Mom Waltzing With Roger at her 95th Birthday Celebration

The Bays Family – Randal, Susan, Willie, and Owen – arrived yesterday afternoon, well ahead of tomorrow’s Vesper gig and in plenty of time to enjoy the beach and all the quirks of Oysterville that they have come to know after an accumulated 88 years of visiting here!  They especially wanted to be here last night to renew old acquaintances and meet whoever else might show up.

General Nyel and The Cannon


About halfway through the evening, Randal disappeared for a few minutes and came back with his fiddle and an old notebook.  He said that he had awakened about 4:30 that morning and, as he sometimes does, was thumbing through some old tunes he had written.  He came across one called “Mrs. Little’s Waltz,” written for my mother back in the ’80s or ’90s.  “I played it for her then,” Randal said, “but I don’t think she much liked it.  She didn’t say anything about it … just got up and poured herself another drink, I think.” The tune was charming – sprightly like Mom, herself.  I can’t imagine that she didn’t like it and I hope she was listening from on high last night!

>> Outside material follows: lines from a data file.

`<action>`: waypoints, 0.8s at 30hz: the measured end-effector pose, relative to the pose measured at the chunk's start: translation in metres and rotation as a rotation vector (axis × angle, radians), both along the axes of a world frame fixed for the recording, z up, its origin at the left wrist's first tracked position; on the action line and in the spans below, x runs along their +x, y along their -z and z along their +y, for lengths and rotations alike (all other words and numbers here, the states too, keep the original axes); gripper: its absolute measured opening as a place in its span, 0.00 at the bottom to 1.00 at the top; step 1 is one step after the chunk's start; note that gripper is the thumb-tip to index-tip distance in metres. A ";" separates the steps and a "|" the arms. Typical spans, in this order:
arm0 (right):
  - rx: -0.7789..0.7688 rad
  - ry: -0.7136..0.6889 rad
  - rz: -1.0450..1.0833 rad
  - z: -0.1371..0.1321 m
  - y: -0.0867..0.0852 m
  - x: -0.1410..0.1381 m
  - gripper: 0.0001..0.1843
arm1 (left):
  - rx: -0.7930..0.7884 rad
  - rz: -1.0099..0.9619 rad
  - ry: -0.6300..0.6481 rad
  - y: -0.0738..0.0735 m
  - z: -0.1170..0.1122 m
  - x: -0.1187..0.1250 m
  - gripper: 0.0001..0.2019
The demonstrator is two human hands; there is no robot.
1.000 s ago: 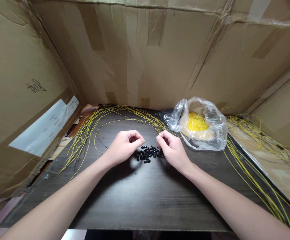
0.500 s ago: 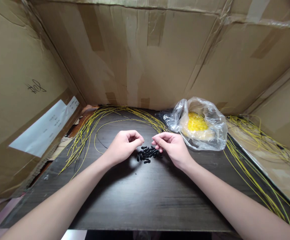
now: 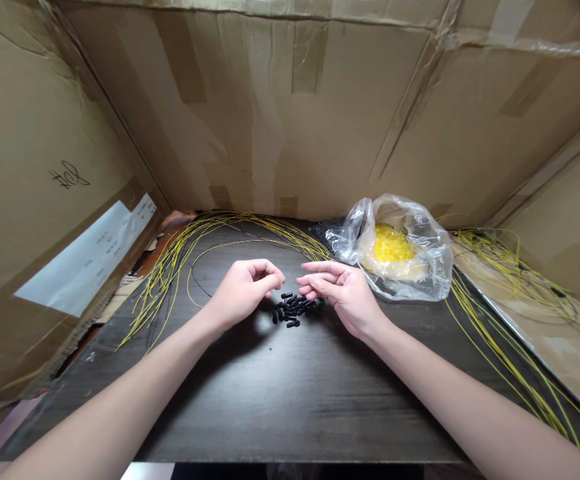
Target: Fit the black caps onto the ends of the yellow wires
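Note:
My left hand [image 3: 243, 291] is closed in a pinch, and a thin wire tip sticks out of it toward the right. My right hand [image 3: 343, 293] faces it a few centimetres away. Its fingers are held together and point left, and what they hold is too small to make out. Just below and between the hands, a small pile of black caps [image 3: 293, 309] lies on the dark wooden table [image 3: 280, 400]. A single yellow wire [image 3: 190, 283] loops across the table behind my left hand.
A bundle of yellow wires [image 3: 170, 263] curves along the back left. A clear plastic bag [image 3: 395, 250] with yellow pieces sits at the back right. More yellow wires [image 3: 500, 340] lie along the right side. Cardboard walls [image 3: 290, 113] enclose the table on three sides.
My right hand has lifted off the pile of black caps and moved left toward my left hand, its fingers now stretched leftward. My left hand has barely moved.

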State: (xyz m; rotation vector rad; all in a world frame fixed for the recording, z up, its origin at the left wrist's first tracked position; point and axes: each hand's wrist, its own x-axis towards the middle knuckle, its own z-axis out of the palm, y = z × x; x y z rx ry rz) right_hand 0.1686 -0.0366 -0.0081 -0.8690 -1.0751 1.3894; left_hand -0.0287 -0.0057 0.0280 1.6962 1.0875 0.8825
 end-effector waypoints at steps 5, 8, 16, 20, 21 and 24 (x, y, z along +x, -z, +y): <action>-0.007 -0.013 0.030 -0.001 -0.002 0.000 0.22 | -0.014 -0.018 -0.002 0.001 0.000 0.000 0.05; -0.004 -0.011 0.042 -0.001 -0.002 0.001 0.20 | -0.017 -0.022 -0.005 0.001 0.001 0.000 0.05; -0.037 0.035 0.149 0.002 -0.004 0.004 0.07 | -0.033 -0.011 0.004 0.005 0.002 0.000 0.05; -0.036 0.005 0.141 0.002 -0.003 0.004 0.08 | -0.042 -0.003 0.009 0.009 0.004 -0.001 0.05; -0.029 0.002 0.111 0.002 -0.004 0.004 0.09 | -0.043 -0.001 0.011 0.010 0.005 -0.002 0.05; 0.014 -0.017 -0.045 0.002 -0.013 0.009 0.11 | -0.044 0.005 0.018 0.014 0.007 -0.002 0.05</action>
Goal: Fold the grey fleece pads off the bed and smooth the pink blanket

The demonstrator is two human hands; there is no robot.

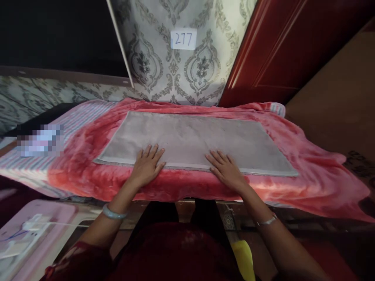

“Lady Sydney” and Nyel, Oysterville Sesquicentennial

But… as if that wasn’t enough, Randal went on to play two new tunes – “Nyel, the Cannoneer” (a jig) and “The Lady Sydney” (a reel).  Both Nyel and I were blown away.  But, I don’t know if we conveyed our appreciation and admiration vociferously enough.  I hope so.  And, I hope he doesn’t tell another audience, later, that we didn’t like them. One thing in our favor… neither of us got up to pour ourselves a drink!

I’m hoping he might play those three tunes at Vespers tomorrow – just for fun!  I think I’ll suggest it…

Here comes the Bays Family!

July 6th, 2018

January 2018 Calencar Collage

We’ve considered the Bays Boys our honorary grandkids since before they were born.  They’ve come to Oysterville and stayed with us every summer —  and sometimes during other seasons —  since before they were born.  Last Christmas, I think the sobriquet (I’m not sure that word applies, but you know what I mean) became official when they sent us a calendar full of family photos.  It is on our refrigerator and we have the pleasure of ‘seeing’ them every day.

July 2018 Calendar Collage

We began the year with the photographs devoted to the family – every one of them, except Owen, wearing a hat.  This month is all about Owen at the beach.  In September we’ll spend the month with Willie.  Other months it might be their backyard chickens or the family in Ireland or on an outing nearer home in Olympia. The calendar has been a wonderful connection (albeit one-way and a year late) with them all.  But it won’t prepare us for seeing them in person… especially the boys.  Randal says they’ve been working out all year and they are both “buff.”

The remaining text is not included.